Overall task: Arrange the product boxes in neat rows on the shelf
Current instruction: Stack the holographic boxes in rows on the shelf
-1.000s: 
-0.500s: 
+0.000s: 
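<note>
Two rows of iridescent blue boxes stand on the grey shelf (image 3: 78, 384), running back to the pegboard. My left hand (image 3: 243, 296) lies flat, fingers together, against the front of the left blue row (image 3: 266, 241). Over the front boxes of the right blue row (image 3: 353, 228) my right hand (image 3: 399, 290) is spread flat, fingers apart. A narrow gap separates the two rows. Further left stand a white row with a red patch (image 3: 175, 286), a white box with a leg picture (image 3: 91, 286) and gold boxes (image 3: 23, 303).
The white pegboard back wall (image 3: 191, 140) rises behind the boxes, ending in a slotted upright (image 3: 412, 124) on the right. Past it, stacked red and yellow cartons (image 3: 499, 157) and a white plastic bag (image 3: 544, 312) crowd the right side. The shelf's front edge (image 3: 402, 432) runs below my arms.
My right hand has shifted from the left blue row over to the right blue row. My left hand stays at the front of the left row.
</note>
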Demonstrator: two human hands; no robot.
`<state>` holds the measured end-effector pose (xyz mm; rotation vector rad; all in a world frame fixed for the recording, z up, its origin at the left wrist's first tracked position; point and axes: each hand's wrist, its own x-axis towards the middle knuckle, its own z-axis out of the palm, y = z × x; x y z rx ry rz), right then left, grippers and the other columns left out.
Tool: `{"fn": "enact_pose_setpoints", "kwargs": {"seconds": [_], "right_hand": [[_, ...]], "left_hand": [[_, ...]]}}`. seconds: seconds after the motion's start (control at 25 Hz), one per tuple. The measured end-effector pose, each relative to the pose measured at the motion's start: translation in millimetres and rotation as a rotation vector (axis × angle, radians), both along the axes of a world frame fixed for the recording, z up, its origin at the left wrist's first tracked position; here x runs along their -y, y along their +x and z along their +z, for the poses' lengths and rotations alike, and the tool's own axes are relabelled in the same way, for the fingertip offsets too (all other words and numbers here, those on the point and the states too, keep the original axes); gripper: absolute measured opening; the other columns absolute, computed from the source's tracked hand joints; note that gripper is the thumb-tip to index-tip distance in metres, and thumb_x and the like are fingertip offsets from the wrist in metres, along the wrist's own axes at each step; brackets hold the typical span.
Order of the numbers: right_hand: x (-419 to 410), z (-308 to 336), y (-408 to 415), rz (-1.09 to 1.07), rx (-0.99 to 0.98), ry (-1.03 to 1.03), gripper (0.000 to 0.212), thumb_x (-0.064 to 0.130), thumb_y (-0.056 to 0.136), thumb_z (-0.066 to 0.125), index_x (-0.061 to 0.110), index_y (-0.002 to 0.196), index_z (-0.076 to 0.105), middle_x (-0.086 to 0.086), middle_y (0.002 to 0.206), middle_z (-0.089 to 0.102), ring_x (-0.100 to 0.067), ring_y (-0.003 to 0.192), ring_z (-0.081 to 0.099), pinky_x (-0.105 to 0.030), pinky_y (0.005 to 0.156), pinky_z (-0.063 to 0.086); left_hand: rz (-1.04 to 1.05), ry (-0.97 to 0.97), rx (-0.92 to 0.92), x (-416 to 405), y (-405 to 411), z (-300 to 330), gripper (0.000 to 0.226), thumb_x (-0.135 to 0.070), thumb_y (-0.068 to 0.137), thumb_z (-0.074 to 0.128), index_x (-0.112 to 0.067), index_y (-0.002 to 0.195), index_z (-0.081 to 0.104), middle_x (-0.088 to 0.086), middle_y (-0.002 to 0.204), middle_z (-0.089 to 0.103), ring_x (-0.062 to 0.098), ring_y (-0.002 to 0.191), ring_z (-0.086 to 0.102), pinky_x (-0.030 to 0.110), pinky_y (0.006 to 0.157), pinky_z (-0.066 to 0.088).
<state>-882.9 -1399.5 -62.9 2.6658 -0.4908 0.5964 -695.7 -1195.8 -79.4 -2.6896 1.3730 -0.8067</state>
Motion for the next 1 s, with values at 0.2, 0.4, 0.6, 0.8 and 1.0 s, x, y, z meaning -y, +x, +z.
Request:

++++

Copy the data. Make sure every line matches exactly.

TASK RESPONSE >>
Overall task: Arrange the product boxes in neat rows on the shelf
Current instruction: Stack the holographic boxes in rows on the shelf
-1.000s: 
-0.500s: 
+0.000s: 
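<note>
Two rows of iridescent blue boxes stand on the grey shelf (image 3: 78, 384), running back to the pegboard. My left hand (image 3: 243, 296) lies flat, fingers together, against the front of the left blue row (image 3: 266, 241). Over the front boxes of the right blue row (image 3: 353, 228) my right hand (image 3: 399, 290) is spread flat, fingers apart. A narrow gap separates the two rows. Further left stand a white row with a red patch (image 3: 175, 286), a white box with a leg picture (image 3: 91, 286) and gold boxes (image 3: 23, 303).
The white pegboard back wall (image 3: 191, 140) rises behind the boxes, ending in a slotted upright (image 3: 412, 124) on the right. Past it, stacked red and yellow cartons (image 3: 499, 157) and a white plastic bag (image 3: 544, 312) crowd the right side. The shelf's front edge (image 3: 402, 432) runs below my arms.
My right hand has shifted from the left blue row over to the right blue row. My left hand stays at the front of the left row.
</note>
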Demonstrator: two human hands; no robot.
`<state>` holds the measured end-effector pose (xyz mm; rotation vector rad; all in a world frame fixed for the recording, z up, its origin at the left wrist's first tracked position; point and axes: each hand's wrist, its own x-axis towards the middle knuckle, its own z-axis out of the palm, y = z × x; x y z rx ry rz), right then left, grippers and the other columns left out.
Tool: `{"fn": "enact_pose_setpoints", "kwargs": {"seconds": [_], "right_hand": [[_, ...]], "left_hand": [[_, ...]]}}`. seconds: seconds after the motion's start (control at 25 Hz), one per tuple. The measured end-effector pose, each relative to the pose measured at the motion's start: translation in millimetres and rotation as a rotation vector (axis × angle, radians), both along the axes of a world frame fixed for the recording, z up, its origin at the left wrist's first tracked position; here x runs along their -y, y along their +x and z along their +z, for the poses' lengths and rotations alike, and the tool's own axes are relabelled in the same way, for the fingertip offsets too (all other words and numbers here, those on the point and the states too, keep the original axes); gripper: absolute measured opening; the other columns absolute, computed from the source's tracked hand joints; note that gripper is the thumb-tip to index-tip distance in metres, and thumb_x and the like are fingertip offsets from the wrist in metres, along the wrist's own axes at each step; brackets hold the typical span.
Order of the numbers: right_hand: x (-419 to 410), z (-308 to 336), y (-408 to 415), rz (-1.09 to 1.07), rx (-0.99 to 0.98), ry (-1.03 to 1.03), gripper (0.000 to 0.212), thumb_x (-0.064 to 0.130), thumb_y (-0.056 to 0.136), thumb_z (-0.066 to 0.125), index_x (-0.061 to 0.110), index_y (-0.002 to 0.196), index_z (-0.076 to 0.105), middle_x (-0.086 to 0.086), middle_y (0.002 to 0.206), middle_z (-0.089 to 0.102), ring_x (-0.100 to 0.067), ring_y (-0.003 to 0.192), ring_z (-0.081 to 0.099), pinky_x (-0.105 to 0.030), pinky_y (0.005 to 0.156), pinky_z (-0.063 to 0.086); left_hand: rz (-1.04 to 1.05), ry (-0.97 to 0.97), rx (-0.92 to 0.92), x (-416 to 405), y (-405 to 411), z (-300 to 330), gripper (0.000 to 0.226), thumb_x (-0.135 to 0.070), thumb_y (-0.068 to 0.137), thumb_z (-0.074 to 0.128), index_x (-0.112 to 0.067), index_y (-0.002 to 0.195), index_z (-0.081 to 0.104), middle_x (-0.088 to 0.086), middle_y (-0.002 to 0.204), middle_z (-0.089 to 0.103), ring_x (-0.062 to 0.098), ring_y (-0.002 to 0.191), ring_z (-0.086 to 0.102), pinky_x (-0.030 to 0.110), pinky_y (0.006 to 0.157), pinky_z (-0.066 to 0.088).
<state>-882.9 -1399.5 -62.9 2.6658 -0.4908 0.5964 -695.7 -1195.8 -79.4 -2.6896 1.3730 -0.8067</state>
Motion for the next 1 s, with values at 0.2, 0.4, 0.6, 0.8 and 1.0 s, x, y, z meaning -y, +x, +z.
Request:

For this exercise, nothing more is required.